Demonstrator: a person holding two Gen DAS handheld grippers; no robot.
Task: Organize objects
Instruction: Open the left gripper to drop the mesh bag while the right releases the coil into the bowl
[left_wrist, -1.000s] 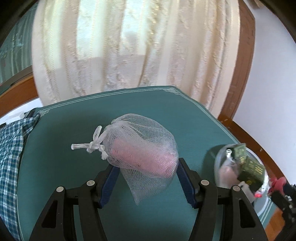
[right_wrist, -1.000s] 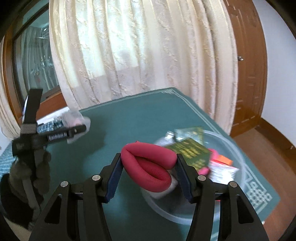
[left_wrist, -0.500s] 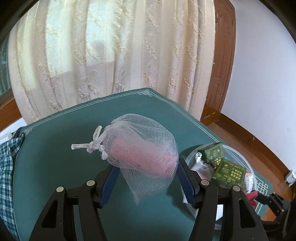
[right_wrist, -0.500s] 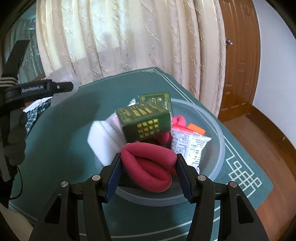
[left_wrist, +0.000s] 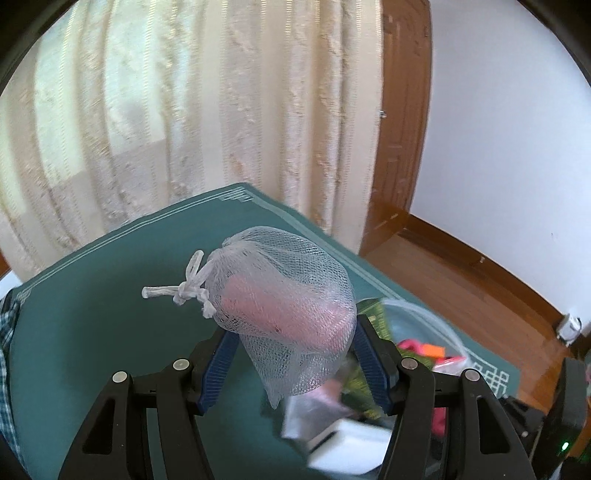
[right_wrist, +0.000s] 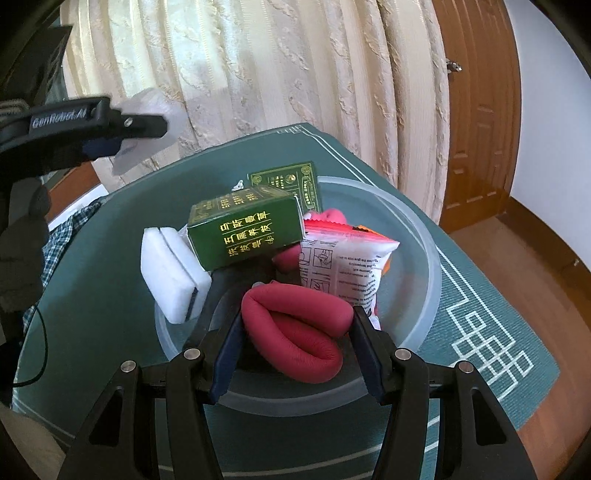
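Red foam roll (right_wrist: 295, 325) sits clamped in our right gripper (right_wrist: 297, 328), above the near side of the clear bowl (right_wrist: 424, 258). We lower it before letting go. Our left gripper (left_wrist: 291, 354) grips the mesh bag (left_wrist: 284, 314) left of the bowl, waiting.

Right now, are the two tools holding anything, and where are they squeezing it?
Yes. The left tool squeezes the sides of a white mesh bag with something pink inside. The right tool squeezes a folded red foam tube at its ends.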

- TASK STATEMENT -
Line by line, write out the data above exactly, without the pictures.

- SOLUTION -
Demonstrator: a person holding two Gen DAS handheld grippers; no robot.
Task: Organize objects
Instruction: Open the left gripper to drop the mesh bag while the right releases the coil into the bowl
[left_wrist, -1.000s] 
[right_wrist, -1.000s] 
[left_wrist, -0.500s] 
[right_wrist, -0.500s] 
[left_wrist, +0.000s] 
[right_wrist, +0.000s] 
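Red foam roll (right_wrist: 295, 325) sits clamped in our right gripper (right_wrist: 297, 328), above the near side of the clear bowl (right_wrist: 424, 258). We lower it before letting go. Our left gripper (left_wrist: 291, 354) grips the mesh bag (left_wrist: 284, 314) left of the bowl, waiting.

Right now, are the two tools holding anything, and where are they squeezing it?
Yes. The left tool squeezes the sides of a white mesh bag with something pink inside. The right tool squeezes a folded red foam tube at its ends.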

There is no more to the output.